People v. Williams, 90137.

CourtSupreme Court of Illinois
Citation807 N.E.2d 448,282 Ill.Dec. 824,209 Ill.2d 227
Docket NumberNo. 90137.,90137.
PartiesThe PEOPLE of the State of Illinois, Appellee, v. Elton WILLIAMS, Appellant.
Decision Date18 March 2004

807 N.E.2d 448
209 Ill.2d 227
282 Ill.Dec.

The PEOPLE of the State of Illinois, Appellee,
Elton WILLIAMS, Appellant

No. 90137.

Supreme Court of Illinois.

March 18, 2004.

807 N.E.2d 451
Charles M. Schiedel, Deputy Defender, and Kathryn Saltmarsh, Assistant Defender, Office of the State Appellate Defender, Springfield, for appellant

James E. Ryan, Attorney General, Springfield, and Jeffrey J. Tomczak, State's Attorney, Joliet (Joel D. Bertocchi, Solicitor General, and William L. Browers and Colleen M. Griffin, Assistant Attorneys General, Chicago, of counsel), for the People.

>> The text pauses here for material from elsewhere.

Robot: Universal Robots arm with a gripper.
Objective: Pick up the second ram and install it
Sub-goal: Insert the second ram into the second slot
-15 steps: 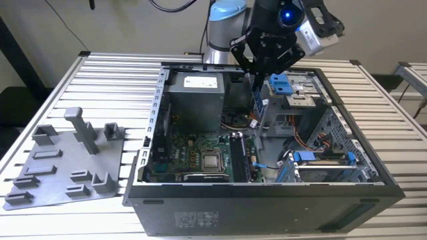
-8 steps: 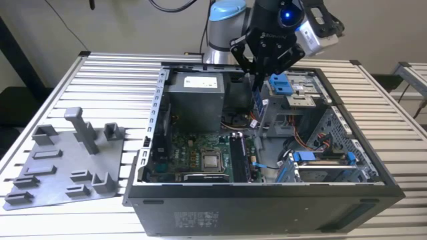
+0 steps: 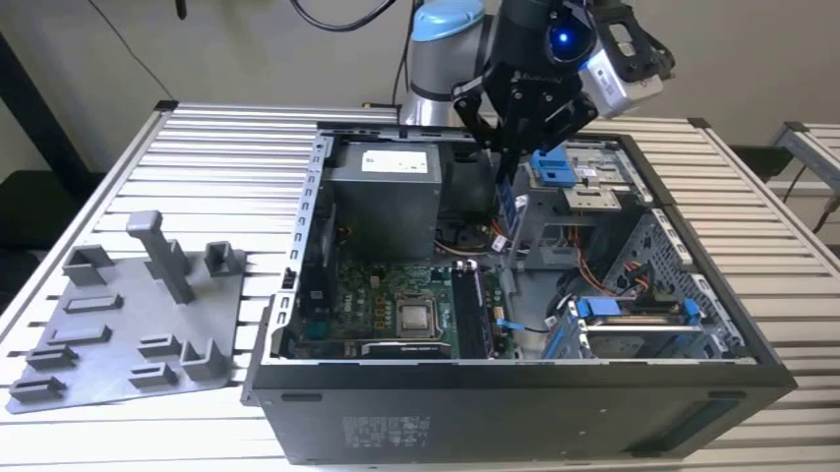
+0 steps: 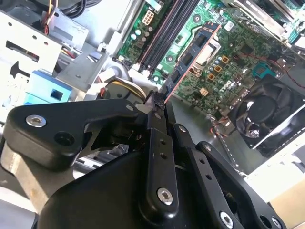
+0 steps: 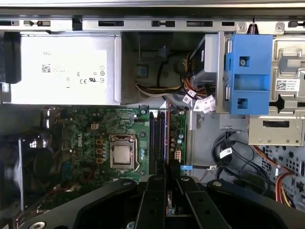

Justice GARMAN delivered the opinion of the court:

Petitioner, Elton Williams, was convicted following a jury trial of the first degree murder of police officer Timothy Simenson and sentenced to death. This court affirmed his conviction and sentence on direct appeal. People v. Williams, 181 Ill.2d 297, 229 Ill.Dec. 898, 692 N.E.2d 1109 (1998). After his petition for a writ of certiorari to the United States Supreme Court was denied (Williams v. Illinois, 525 U.S. 882, 119 S.Ct. 192, 142 L.Ed.2d 157 (1998)), he filed a timely petition pursuant to the Post-Conviction Hearing Act (Act) (725 ILCS 5/122-1 et seq. (West 1998)). The State filed a motion to dismiss,

807 N.E.2d 452
which the circuit court granted. Because petitioner was sentenced to death for the underlying convictions, his appeal lies directly to this court. 134 Ill.2d R. 651(a)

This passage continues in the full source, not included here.